DESCRIPTION OF THE TASK. Your task is to show every line in the listing below that includes "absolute".

THE DATA.
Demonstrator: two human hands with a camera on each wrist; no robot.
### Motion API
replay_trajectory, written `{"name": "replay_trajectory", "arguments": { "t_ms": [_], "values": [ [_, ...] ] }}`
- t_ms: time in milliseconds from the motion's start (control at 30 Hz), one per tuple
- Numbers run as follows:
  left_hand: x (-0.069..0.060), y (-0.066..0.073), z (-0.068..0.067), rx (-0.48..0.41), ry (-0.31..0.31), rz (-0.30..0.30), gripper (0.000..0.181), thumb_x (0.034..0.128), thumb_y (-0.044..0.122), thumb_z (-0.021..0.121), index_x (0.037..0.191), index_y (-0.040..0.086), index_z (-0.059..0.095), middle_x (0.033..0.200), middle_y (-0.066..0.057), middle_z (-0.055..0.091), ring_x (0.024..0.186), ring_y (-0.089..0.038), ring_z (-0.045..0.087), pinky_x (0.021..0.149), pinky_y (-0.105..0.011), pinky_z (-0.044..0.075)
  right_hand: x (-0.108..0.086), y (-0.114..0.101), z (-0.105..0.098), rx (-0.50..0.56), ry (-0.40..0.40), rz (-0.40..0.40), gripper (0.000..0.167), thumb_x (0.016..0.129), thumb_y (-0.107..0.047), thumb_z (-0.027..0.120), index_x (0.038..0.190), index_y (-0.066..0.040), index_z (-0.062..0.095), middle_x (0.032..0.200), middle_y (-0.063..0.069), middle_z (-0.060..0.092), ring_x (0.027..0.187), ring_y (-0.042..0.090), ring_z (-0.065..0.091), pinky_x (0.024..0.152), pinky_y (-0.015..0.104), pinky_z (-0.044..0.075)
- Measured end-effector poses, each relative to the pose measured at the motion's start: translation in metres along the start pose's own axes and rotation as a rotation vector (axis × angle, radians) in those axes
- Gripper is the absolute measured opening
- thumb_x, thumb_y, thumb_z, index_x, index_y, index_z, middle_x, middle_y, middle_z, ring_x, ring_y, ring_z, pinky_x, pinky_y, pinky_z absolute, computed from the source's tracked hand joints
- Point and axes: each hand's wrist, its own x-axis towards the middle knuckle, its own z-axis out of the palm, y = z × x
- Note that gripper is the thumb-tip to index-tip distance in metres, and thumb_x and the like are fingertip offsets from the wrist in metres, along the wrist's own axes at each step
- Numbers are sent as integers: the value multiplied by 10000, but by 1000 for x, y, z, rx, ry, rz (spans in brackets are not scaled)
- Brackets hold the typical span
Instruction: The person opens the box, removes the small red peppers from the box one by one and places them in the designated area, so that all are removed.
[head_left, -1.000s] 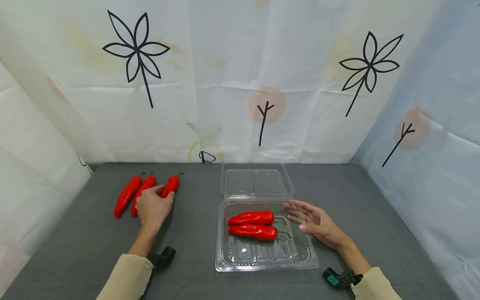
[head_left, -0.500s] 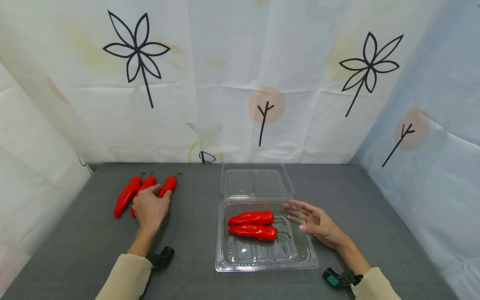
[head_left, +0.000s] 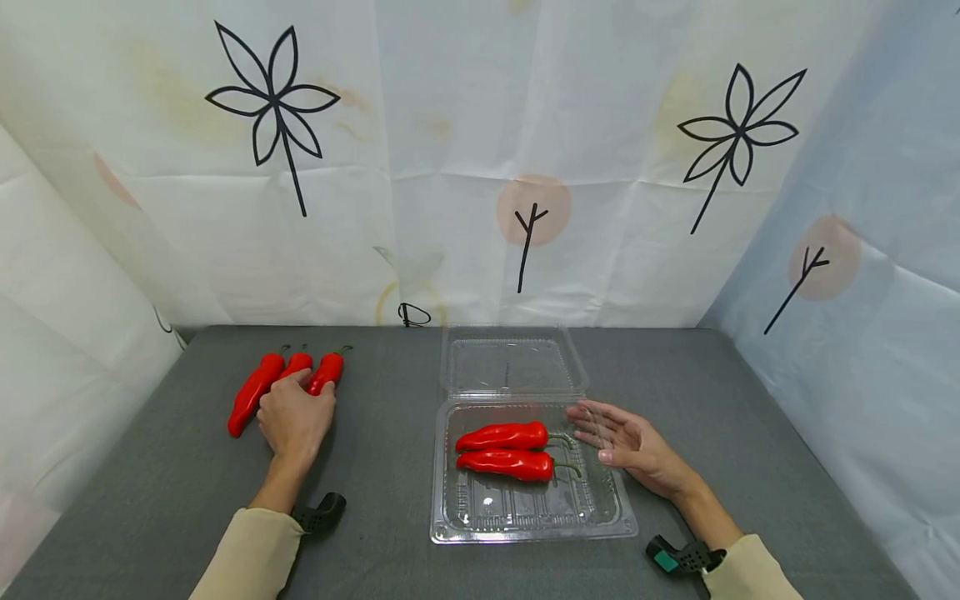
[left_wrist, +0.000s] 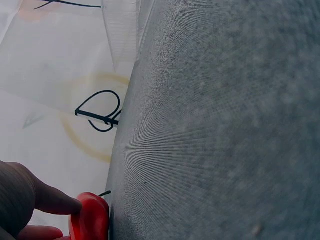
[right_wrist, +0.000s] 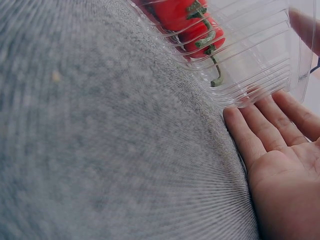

TASK RESPONSE.
- Gripper is the absolute measured opening
- thumb_x, thumb_y, thumb_z, index_x, index_y, index_z, middle_x, middle_y, middle_z, ring_x, ring_y, ring_z, pinky_x, pinky_y, pinky_z absolute, computed from the source's tracked hand joints

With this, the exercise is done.